LOS ANGELES — In the nation’s homeless capital, a reckoning is brewing between elected leaders whose political futures hang in the balance and service providers who say the system meant to protect the county’s most vulnerable residents is set up for failure.
As the social safety net unravels for people experiencing homelessness in Los Angeles County, the chief of homeless services, Heidi Marston, is leaving her post, saying elected officials are failing to address the root causes of the crisis, such as a lack of affordable housing, wages that fail to keep up with costs and an inadequate mental health system.
Instead, she said, homeless service providers are being used as targets in a blame game over why the crisis, which has been growing for decades, has not been fixed.
“Homeless services … are perfectly positioned to really be the scapegoat for the homelessness crisis we’re seeing in this country,” said Marston.
“But we know it isn’t the homeless services system and nonprofits that are in control of minimum wage, that are in control of affordable housing,” she added.
In another effort to tackle the issue, the Los Angeles County Board of Supervisors voted this week to create a new office to coordinate its homelessness response. The entity would oversee multiple agencies and report directly to the board.

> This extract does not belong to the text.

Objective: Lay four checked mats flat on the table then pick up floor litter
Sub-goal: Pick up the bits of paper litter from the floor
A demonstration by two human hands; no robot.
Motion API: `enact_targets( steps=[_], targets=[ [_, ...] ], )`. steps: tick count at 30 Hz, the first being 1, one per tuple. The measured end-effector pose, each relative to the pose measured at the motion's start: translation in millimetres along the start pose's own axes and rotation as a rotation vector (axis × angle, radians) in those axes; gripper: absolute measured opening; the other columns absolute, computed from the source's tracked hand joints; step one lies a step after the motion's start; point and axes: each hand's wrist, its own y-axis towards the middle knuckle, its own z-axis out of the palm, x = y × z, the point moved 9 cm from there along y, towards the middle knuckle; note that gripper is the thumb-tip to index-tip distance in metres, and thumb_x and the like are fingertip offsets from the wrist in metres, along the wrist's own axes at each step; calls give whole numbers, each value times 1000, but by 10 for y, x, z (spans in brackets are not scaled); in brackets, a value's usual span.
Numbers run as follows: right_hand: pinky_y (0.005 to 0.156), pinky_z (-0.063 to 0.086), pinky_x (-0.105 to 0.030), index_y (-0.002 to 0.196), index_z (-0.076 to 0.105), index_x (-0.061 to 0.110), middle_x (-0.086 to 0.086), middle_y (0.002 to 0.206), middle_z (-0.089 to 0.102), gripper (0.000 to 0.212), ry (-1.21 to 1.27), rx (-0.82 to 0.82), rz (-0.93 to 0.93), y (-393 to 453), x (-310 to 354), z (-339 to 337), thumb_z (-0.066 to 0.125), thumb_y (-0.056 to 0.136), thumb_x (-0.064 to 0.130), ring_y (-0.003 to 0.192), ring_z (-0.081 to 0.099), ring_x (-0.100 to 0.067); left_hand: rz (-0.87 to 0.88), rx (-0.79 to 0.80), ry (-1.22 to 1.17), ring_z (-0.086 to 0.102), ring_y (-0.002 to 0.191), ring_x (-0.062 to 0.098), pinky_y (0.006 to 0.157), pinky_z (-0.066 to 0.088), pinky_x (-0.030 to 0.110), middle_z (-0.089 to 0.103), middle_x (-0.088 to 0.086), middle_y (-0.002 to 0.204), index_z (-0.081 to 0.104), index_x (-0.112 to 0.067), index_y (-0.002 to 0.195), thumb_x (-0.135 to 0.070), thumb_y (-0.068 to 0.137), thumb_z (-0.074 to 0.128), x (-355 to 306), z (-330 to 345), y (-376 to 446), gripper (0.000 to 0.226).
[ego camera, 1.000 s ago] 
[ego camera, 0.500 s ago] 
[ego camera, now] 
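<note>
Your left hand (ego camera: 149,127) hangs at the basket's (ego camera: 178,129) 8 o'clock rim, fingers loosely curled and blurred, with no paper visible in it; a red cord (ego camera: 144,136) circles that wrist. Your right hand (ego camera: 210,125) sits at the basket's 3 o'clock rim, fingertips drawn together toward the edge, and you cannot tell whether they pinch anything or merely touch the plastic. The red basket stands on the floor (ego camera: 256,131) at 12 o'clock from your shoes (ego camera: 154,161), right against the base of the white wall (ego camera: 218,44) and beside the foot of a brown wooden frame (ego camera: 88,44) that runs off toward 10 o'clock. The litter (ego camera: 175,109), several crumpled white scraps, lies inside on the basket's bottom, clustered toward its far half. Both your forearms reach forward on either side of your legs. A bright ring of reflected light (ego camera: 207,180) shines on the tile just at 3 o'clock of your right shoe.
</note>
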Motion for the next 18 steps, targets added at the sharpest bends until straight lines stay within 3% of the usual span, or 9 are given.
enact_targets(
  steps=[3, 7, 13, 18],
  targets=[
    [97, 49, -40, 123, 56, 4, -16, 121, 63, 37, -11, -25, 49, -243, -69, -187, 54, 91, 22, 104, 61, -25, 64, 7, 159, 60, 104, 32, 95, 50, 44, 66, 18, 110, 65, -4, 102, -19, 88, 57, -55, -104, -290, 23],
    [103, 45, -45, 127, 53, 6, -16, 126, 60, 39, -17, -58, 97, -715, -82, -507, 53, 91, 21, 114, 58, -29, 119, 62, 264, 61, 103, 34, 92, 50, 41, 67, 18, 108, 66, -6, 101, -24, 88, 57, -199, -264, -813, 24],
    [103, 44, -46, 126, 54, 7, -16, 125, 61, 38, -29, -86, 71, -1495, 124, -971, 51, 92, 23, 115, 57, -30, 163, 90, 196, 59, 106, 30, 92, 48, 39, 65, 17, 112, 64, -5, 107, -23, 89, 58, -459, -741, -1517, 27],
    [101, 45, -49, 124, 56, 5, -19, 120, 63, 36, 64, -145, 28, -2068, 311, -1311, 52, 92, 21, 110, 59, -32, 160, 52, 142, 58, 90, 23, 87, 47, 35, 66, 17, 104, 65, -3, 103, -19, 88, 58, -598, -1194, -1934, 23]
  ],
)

As upheaval continues at the county level, 61 percent of voters in the city of Los Angeles say homelessness is a top priority in the upcoming mayoral race, according to a poll sponsored by the Los Angeles Times and the Institute of Governmental Studies at the University of California, Berkeley.
“I would call it a churning,” said John Maceri, CEO of The People Concern, one of the county’s largest service providers. “We are certainly in a time of change.”
Katrina Holland, executive director of JOIN, which helps homeless people in Portland, Oregon, find permanent housing, said her community is also suffering from a lack of focus.
“There is this problem with inflow into houselessness that we are just not adequately addressing,” Holland said. “Instead, we’re focusing a lot of attention on the visible and tangible impact of people on the streets, of trash everywhere.”
The director of Portland’s homeless services department, Marc Jolin, announced his resignation in March, at a time when the city’s homeless population grew by 1,200 since 2019 to a total of 8,000 people now living on the streets.
In L.A. County, Marston said in her resignation letter that homelessness is a “scar on the face of our nation” and chided elected officials for politicizing the public health emergency.
“Those in power who possess the ability to change the lives of more than 60,000 unhoused Angelenos must be willing to do so,” Marston wrote.
“But in our current system, organizations like the one I lead, the Los Angeles Homeless Services Authority [LAHSA], are not given control over regulatory or policy decisions, service providers remain underfunded, and dedicated front-line employees of non-profit organizations and government entities are hamstrung by rules, red tape, and bureaucracy,” she wrote.
Andy Bales, CEO of Union Rescue Mission, a service provider in downtown L.A. and a member of the LAHSA commission, said he pleaded with Marston to stay at the helm.
“I wish I had a chance to speak with her sooner,” he said. “I would have said let’s talk it out more and share what I’ve learned over 63 years, but it was too late.”
Less than a week before Marston said she would step down, the county health department reported that deaths among homeless residents were up 56 percent between April 1, 2020 and March 31, 2021. Nearly 80 percent of those deaths were caused by drug overdoses, according to the report.
The deaths were foreshadowed by Los Angeles City Controller Ron Galperin, who warned earlier this year that “several thousand unhoused residents will die” before enough housing projects are completed.
Galperin is currently running for state controller.
Marston said in an interview that leaders are too focused on reducing the visible signs of homelessness while refusing to tackle its root causes, including the affordable housing shortage and eroding social services.
“Even a czar coming in will not be effective,” she said of the new agency. “We want one person to be in charge of it, but frankly homelessness is too complex for that to be true.”
County Supervisor Kathryn Barger, who introduced the motion to create a new department, said those in the top rungs of the homelessness response network need to be held accountable.
“Everyone is pointing fingers,” she said. “I viewed this as an opportunity to take the politics out of the discussion on homelessness and give it a bottom-up approach.”
Bales, with the Union Rescue Mission, said the region badly needs a dedicated leader to coordinate homeless services and funding across the county’s 88 cities.
Moving forward, he said he hopes the county will tap “a singular, accountable leader” who can “knock down the door and do whatever it takes to reduce homelessness.”
“Homeless is the biggest tragedy of our time in Los Angeles,” he added. “What we’ve accomplished so far is an absolute failure.”